ABOUT THIS TASK
The answer is the data below, repeated exactly, with no pictures included.

AVAILABLE DATA
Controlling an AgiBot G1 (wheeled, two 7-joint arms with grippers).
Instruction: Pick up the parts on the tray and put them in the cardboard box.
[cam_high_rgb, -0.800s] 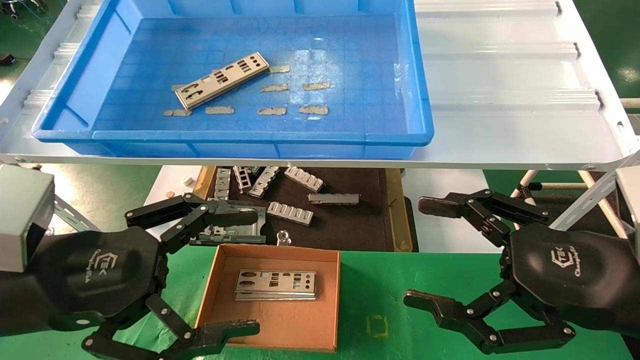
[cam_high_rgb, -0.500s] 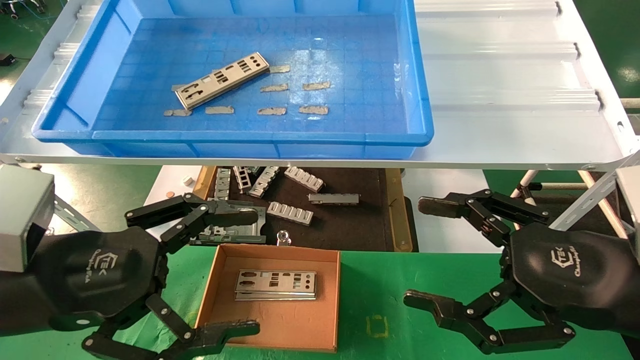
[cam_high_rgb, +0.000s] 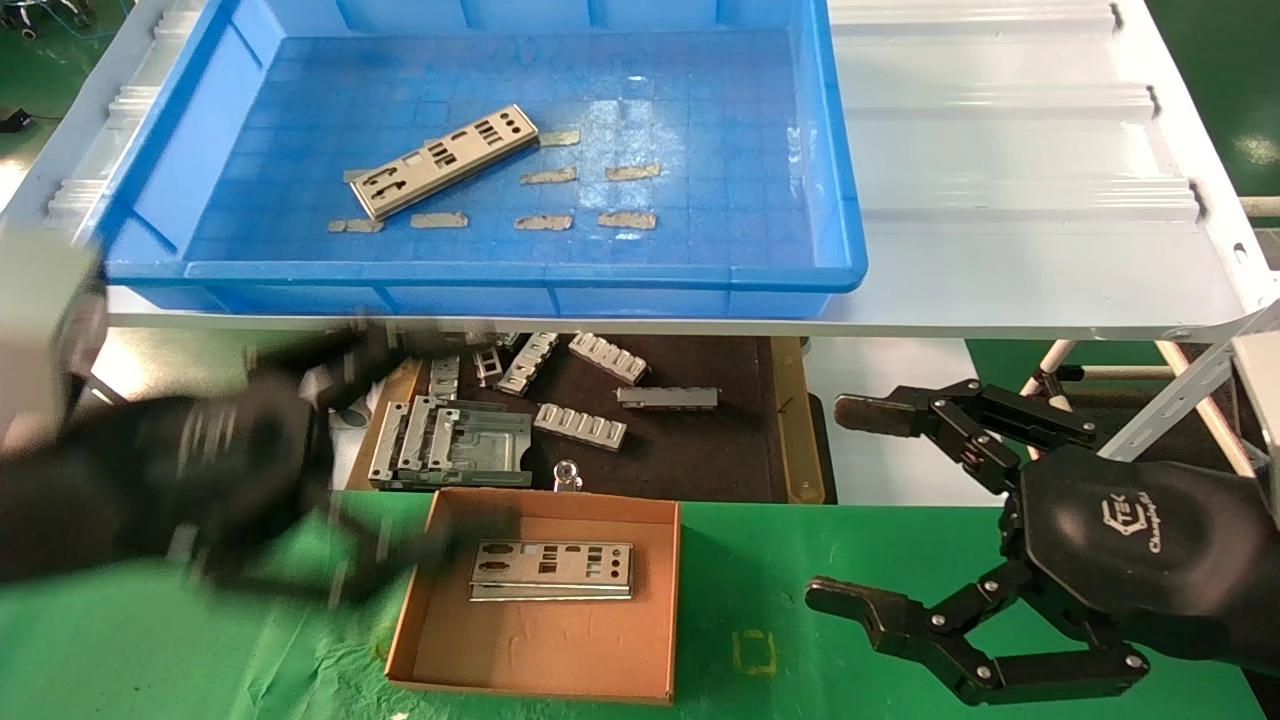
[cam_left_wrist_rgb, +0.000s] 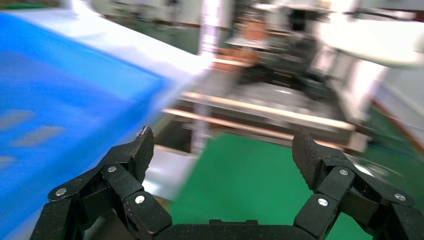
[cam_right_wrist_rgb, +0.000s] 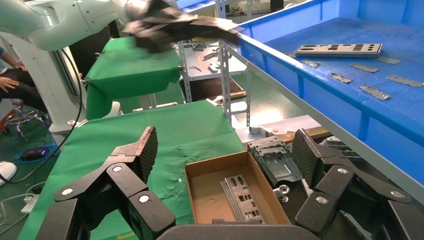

EXERCISE ANSWER
Controlling an AgiBot G1 (wheeled, two 7-joint arms with grippers).
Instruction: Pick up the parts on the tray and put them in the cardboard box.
[cam_high_rgb, -0.800s] 
[cam_high_rgb, -0.500s] 
[cam_high_rgb, +0.000s] 
[cam_left_wrist_rgb, +0.000s] 
[cam_right_wrist_rgb, +0.000s] 

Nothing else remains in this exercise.